L'alimentation est un acte trop sérieux pour qu'on se laisse distraire. C'est l'une des conclusions que l'on pourrait tirer des travaux de F. Bellisle présentés au congrès de diabétologie de l'IDF.
De nombreux facteurs environnementaux peuvent influencer les prises alimentaires. Certaines études ont suggéré que la présence de stimuli distrayants pendant le repas pouvait faciliter la prise d'aliments. Regarder la télévision est souvent associé avec une augmentation de poids et de l'adiposité, mais les mécanismes de cette association ne sont pas élucidés.
Dans l'étude réalisée par France Bellisle, à l'Hôtel-Dieu de Paris, les auteurs ont évalué l'importance du volume d'un repas en fonction d'éléments distrayants qui pouvaient les perturber. Ces derniers consistaient à regarder un programme de télévision ou à écouter des programmes de radio enregistrés.
Cinquante-huit femmes âgées de 30 ans ayant un IMC (indice de masse corporelle) normal, à 22 kg/m2, ont pris quatre repas identiques au laboratoire. Les mêmes menus étaient présentés à chaque occasion. Les sujets pouvaient manger à volonté, ils étaient seuls pour déjeuner.
Le premier et le dernier repas étaient présentés sans aucun facteur distrayant. Dans les deux autres, tirés au sort pour l'ordre, les sujets, pendant qu'ils mangeaient, regardaient la télévision ou écoutaient un programme radio enregistré.
Dans chaque programme (télé ou radio), il n'y avait aucun élément se rapportant à l'alimentation.
Des questionnaires psychométriques
Les sujets ont rempli des questionnaires psychométriques (le Three Factor Eating Questionnaire et le Dutch Eating Behaviour Questionnaire) à la fin de chaque série de repas.
La taille des repas était significativement plus importante de 11 % (p < 0,001) dans les groupes télé et radio, comparés aux groupes sans perturbateur.

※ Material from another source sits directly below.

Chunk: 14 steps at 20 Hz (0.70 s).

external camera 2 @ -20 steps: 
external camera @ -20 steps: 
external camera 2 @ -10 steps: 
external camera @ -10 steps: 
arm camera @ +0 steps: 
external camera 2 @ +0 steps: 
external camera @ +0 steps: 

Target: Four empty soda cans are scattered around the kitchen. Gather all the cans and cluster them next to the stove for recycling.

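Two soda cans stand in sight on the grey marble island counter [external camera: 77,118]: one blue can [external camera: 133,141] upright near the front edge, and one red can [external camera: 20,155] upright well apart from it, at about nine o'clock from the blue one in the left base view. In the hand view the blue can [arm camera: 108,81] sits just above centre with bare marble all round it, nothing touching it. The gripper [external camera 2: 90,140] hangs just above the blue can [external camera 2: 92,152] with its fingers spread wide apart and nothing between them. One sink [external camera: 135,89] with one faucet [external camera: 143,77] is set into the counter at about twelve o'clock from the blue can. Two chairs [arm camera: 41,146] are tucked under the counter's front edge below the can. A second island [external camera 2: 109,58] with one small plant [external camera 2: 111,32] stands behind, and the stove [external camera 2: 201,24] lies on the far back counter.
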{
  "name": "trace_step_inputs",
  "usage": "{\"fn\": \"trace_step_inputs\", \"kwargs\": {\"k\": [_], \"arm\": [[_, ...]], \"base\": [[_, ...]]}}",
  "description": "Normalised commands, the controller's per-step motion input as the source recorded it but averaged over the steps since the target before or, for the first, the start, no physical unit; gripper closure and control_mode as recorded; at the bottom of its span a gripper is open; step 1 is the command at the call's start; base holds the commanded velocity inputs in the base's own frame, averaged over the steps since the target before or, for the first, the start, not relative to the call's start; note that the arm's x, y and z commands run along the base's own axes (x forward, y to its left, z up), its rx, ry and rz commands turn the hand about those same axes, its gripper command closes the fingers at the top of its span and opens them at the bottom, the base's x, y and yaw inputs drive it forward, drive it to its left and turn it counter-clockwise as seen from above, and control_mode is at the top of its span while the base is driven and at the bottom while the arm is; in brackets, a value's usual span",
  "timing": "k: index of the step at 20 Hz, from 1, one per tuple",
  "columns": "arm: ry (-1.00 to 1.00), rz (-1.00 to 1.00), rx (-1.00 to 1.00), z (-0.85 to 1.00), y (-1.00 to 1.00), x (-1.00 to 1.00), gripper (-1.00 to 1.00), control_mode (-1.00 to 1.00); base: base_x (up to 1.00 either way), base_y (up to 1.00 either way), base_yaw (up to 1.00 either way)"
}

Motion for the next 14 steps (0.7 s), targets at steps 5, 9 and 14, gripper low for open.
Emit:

Il n'y avait aucune différence de prise énergétique entre les personnes qui regardaient la télévision et les mêmes qui écoutaient le programme radio.
Il n'y avait pas non plus de différence entre les quantités consommées lors du premier et du dernier repas sans élément distrayant (cela pour montrer qu'il n'y avait pas de prise d'habitudes, face aux mêmes repas présentés, pouvant modifier l'interprétation des tests).
Dans cette expérience, le fait de regarder la télévision induit une stimulation de la prise alimentaire équivalente, mais pas plus importante qu'écouter la radio.
L'histoire ne dit pas si les résultats seraient reproductibles en fonction du programme : quelle serait l'influence d'un film à suspense (les personnes arrêtent-elles de manger ou deviennent-elles compulsives ?), de la finale du 1 500 m, ou l'écoute d'un concert de musique classique comparée à la retransmission d'un match de football ?
Contrairement à d'autres études, les effets stimulants de la distraction ne sont pas reliés aux caractéristiques personnelles tels les index de restrictions.
Etudier les diabétiques de type 2 en surpoids
Les auteurs concluent que la distraction durant un repas est associée à une augmentation de la prise alimentaire chez l'adulte sain de poids normal. Cette stimulation de la prise alimentaire induite par différents facteurs distrayants est comparable. Les différents effets stimulants d'éléments distrayants doivent être étudiés dans d'autres populations, particulièrement chez les diabétiques de type 2, avec un mauvais contrôle pondéral. Une étude est en cours en ce sens.
Dans l'attente des résultats, on ne peut donc contre-indiquer les Folies Bergère ou le Moulin Rouge aux obèses. La prudence conseillerait cependant de leur recommander de prendre la séance sans le repas.
Paris. Congrès de l'IDF (International Diabetes Federation).
Communication de F. Bellisle, A.-M. Dalix, G. Slama, (Hôtel-Dieu, Paris).